Claudia Peus: Nachdem ich über Führung promoviert hatte, war ich als Post-Doc in Boston (Harvard und MIT) und hatte gerade ein Angebot für eine TT-Professur in den USA in den Händen. Da rief mein Doktorvater mich an und fragte, ob ich nach Deutschland zurückkehren würde, um ein Center zur evidenzbasierten Förderung von Führungskompetenzen in der Wissenschaft aufzubauen. Da wir hier Neuland betreten konnten – in der Forschung wie in der praktischen Förderung von Führungskompetenzen in der Wissenschaft – nahm ich die Herausforderung an. Vieles, was wir damals begonnen haben, stellt das Fundament für meine heutige Arbeit an der TUM dar.
WiHo-Redaktion: Wie würden Sie das Profil Ihrer Professur mit Blick auf die Lehre beschreiben?

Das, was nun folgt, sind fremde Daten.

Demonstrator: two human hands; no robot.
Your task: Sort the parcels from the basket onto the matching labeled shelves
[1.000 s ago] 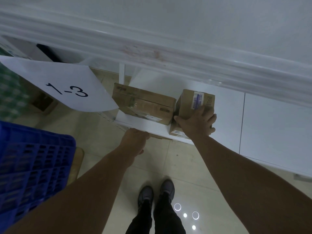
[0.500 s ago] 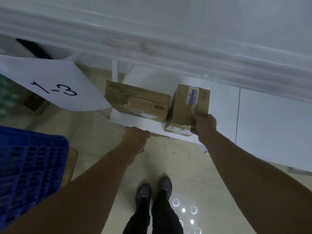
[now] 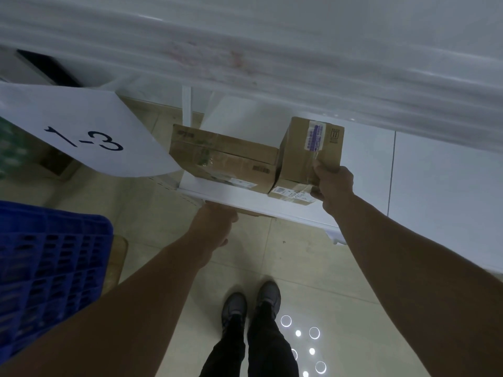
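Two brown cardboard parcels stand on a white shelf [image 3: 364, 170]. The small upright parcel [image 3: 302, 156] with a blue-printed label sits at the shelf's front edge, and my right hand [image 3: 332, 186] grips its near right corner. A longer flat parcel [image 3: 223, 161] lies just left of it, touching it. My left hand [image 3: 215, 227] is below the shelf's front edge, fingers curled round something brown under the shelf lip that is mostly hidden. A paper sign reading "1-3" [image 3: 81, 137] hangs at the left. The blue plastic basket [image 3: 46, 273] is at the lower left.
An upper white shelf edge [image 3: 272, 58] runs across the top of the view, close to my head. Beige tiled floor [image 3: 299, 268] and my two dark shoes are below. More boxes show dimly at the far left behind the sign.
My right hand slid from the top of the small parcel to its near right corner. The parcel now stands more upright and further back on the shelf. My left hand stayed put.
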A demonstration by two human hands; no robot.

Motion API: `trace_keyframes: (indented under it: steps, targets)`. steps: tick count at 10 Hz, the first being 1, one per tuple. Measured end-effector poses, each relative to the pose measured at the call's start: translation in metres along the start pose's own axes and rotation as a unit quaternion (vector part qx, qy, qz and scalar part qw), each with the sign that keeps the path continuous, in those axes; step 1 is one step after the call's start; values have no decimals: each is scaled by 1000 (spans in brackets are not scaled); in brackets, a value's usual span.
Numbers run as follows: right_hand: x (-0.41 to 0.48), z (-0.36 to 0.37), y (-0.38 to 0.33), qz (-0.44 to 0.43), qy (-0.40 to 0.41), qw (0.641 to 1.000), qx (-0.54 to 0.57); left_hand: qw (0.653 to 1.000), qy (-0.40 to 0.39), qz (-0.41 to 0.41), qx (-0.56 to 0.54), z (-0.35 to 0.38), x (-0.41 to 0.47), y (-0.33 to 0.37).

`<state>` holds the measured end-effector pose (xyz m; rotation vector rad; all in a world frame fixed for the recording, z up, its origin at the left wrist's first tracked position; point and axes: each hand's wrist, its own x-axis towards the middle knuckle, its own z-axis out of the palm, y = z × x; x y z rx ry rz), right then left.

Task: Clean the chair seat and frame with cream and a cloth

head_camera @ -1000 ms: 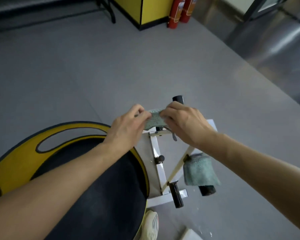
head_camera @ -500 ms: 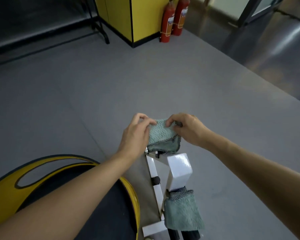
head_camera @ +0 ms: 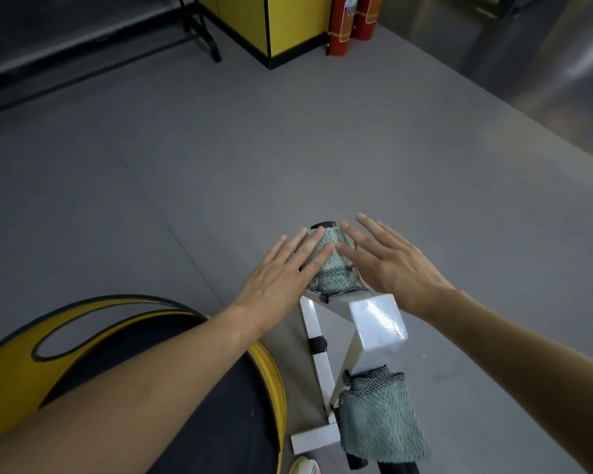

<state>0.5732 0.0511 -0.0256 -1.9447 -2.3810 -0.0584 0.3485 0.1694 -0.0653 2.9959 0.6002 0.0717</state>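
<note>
a: where's the cloth?
b: near cloth [head_camera: 380, 422] hangs on the white frame [head_camera: 377, 323]; far cloth [head_camera: 334, 265] wraps the bar's end, pointing away.
a: grip?
b: none. left hand [head_camera: 281, 278] and right hand [head_camera: 391, 265] lie flat, fingers straight, either side of it, equally near.

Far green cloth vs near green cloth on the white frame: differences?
The far teal textured cloth is bunched in a mound; the near teal textured cloth hangs flatter. The open left hand and right hand flank the far cloth; none is by the near cloth. Shared: same weave, dark mesh edging, both draped on the white metal frame.
</note>
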Motion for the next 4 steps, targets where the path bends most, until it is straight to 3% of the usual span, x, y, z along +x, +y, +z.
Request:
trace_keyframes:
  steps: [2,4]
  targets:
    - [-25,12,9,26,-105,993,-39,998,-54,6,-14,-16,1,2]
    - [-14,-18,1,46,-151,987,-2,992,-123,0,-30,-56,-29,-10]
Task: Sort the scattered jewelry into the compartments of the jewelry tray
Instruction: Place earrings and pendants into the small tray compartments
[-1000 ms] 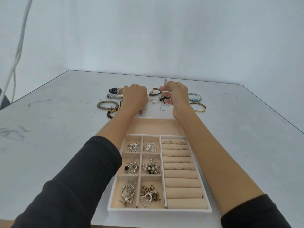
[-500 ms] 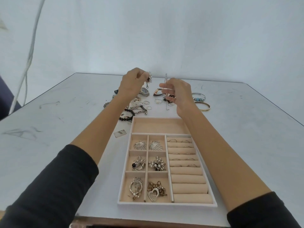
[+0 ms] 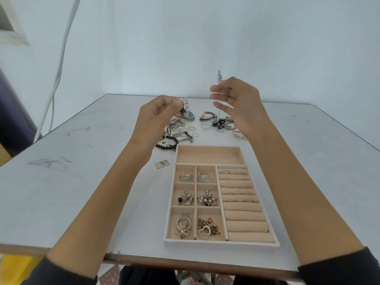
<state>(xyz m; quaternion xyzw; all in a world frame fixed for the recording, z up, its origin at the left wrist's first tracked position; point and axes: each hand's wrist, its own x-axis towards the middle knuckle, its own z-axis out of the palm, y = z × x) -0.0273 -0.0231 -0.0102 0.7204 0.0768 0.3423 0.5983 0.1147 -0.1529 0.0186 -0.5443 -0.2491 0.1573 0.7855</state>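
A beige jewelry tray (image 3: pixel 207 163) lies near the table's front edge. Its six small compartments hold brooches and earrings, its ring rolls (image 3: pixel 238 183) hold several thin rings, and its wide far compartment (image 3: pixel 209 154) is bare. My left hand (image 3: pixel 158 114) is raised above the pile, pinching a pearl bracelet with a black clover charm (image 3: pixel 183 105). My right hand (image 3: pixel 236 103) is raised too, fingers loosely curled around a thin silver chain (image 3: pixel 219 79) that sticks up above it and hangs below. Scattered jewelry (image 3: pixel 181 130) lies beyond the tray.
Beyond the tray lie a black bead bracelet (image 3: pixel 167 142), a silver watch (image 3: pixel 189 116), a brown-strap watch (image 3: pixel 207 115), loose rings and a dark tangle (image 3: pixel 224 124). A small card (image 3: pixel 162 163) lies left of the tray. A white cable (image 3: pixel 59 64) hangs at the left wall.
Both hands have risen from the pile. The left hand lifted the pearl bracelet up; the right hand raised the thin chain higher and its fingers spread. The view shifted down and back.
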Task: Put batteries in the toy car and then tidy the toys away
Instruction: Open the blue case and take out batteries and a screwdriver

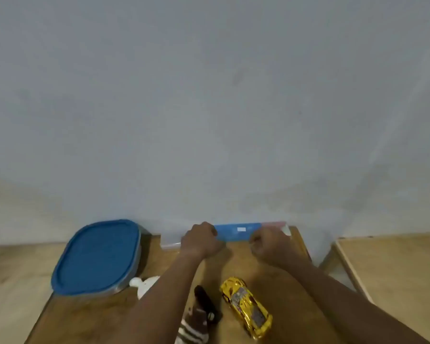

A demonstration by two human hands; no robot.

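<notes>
A shiny yellow toy car [246, 306] lies on the wooden table [90, 316] between my forearms. At the table's far edge, against the wall, lies a long flat blue pack [238, 230] with a pink end and a clear plastic edge. My left hand [200, 242] grips its left part with curled fingers. My right hand [271, 244] grips its right part the same way. A dark brown toy [206, 302] and a brown-and-white striped soft toy [193, 327] lie just left of the car. What the pack holds is not visible.
A container with a blue lid [97, 256] stands at the table's left. A white toy [144, 285] peeks out beside it, partly under my left arm. A second wooden surface [392, 269] stands to the right, across a gap. A grey wall rises right behind the table.
</notes>
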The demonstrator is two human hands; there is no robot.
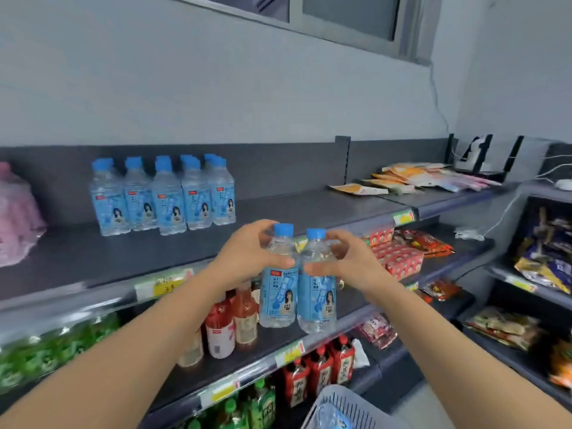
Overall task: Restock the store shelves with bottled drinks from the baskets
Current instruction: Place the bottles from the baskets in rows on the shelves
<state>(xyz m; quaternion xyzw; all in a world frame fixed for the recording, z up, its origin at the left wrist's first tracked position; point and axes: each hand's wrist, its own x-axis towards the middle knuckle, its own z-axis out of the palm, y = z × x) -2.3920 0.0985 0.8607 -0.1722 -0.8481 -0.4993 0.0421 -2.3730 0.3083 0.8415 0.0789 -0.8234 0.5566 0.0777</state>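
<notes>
- left hand clamped on left water bottle, right hand on right water bottle; both upright, touching
- shelved water bottles lie up-left on top shelf; left hand nearer

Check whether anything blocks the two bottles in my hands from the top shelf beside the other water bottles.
Nothing visible does. The top shelf is bare right of the row of bottles, straight behind the two held bottles.
</notes>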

Claudia Peus: Meiner Professur kommt in Bezug auf die Lehre eine spezielle Rolle an der TUM zu. Neben der üblichen studentischen Lehre, bestreiten wir auch das Feld der inneruniversitären Weiterbildung. Die Professur entwickelt in Abstimmung mit den anderen Kollegen aus der Hochschulleitung Konzepte zur strategischen Personalentwicklung an der TU München. Seit 2012 haben wir ein wissenschaftlich fundiertes Trainingsangebot zur systematischen Förderung von Führungs- und Managementkompetenzen von Wissenschaftlerinnen und Wissenschaftlern (Professorinnen und Professoren, Post-Docs) sowie auch für das Wissenschaftsmanagement implementiert.

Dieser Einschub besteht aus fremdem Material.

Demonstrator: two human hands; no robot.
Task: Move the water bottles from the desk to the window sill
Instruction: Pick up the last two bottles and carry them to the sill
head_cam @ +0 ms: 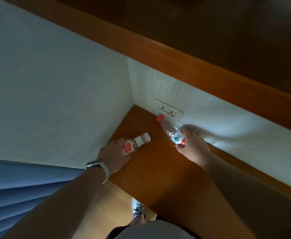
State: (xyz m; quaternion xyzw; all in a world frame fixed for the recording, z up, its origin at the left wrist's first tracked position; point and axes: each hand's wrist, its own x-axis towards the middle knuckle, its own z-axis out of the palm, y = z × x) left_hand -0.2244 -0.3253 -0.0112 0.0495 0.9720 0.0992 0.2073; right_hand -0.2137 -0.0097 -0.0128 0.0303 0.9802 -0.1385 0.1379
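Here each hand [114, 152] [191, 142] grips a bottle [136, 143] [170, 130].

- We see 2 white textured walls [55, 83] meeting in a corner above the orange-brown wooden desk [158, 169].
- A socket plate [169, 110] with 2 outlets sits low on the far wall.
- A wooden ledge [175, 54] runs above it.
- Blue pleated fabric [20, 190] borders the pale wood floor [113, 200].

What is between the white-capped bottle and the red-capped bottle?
Only bare wooden desk top shows between the white-capped bottle and the red-capped bottle, in the head view.
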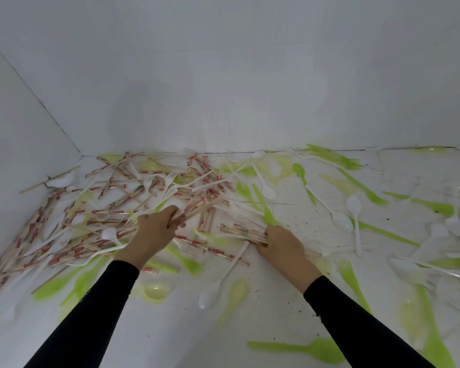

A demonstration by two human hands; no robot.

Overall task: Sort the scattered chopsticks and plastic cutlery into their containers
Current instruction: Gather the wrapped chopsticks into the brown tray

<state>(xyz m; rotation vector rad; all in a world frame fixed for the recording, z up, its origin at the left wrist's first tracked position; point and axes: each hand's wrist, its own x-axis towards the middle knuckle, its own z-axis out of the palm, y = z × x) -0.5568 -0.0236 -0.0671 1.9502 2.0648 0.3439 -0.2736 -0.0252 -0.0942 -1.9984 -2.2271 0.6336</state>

WiHo-Redaktion: Welche inhaltlichen Schwerpunkte zeichnet Ihre Lehre aus?
Claudia Peus: Für mein Team und mich steht besonders die Professionalisierung der Führung in Hochschulen und außeruniversitären Forschungseinrichtungen im Vordergrund. Erfolgreiche Laufbahnen im Hochschulsystem bringen es mit sich, das erfolgreiche Mitarbeiter im Laufe ihres Karrierepfades immer mehr in sehr verantwortungsvolle Positionen hineinwachsen, die vielfältige Führungskompetenzen erfordern. Oft haben aber gerade herausragende Wissenschaftler, die beispielsweise eine Professur oder eine Leitungsposition im Wissenschaftsmanagement anstreben, keinerlei Ausbildung in den Bereichen Führung und Management, da sie ihre Kapazitäten auf wissenschaftliche Exzellenz konzentrieren müssen. Hier sehe ich klaren Bedarf, Wissenschaftlern und Wissenschaftsmanagern das Rüstzeug an die Hand zu geben, Führungspositionen noch effektiver und verantwortungsvoller auszufüllen. Hier setzen wir an und bieten individualisierte Führungskräfteentwicklung im akademischen Kontext, die sowohl thematisch/wissenschaftlichen Input, wie auch individuelles Coaching und Reflexion des Führungsprofils individueller Teilnehmer unserer Kurse integriert.
WiHo-Redaktion: Was sind aus Ihrer Sicht die zentralen Themen der kommenden Jahre in der WiHo-Forschung?
Claudia Peus: Die WiHo-Forschung wird sich, meiner Meinung nach, mit der Frage beschäftigen müssen, wie strukturelle Karrierewege und -ziele im Bereich des wissenschaftlichen Personals sowie Karrierewege außerhalb der Wissenschaft geschaffen werden und wie Mitarbeiter systematisch auf diese Ziele hin qualifiziert werden können. Hochschulen als Bildungsinstitutionen sehen sich mit disruptiven Phänomenen wie beispielsweise der Digitalisierung konfrontiert, die es erfordern, dass die Hochschule sowohl als Ausbildungs- wie auch als Arbeitgeber dazu beiträgt, die Gesellschaft vorzubereiten. Hierzu ist ein zukunftsorientiertes Talentmanagement notwendig, das immer auch die Bedeutung der Diversität berücksichtigt. Talente sollten in ihrer Vielfalt angesprochen, ausgewählt und in ihrer Leistung gefördert werden. Auch die Frage, wie wir nicht nur im Rahmen eines Studiums oder einer Promotion, sondern lebenslang lernen und welche Methoden und Inhalte für welche Personen besonders wichtig bzw. förderlich sind, werden wir in Zukunft noch stärker thematisieren müssen.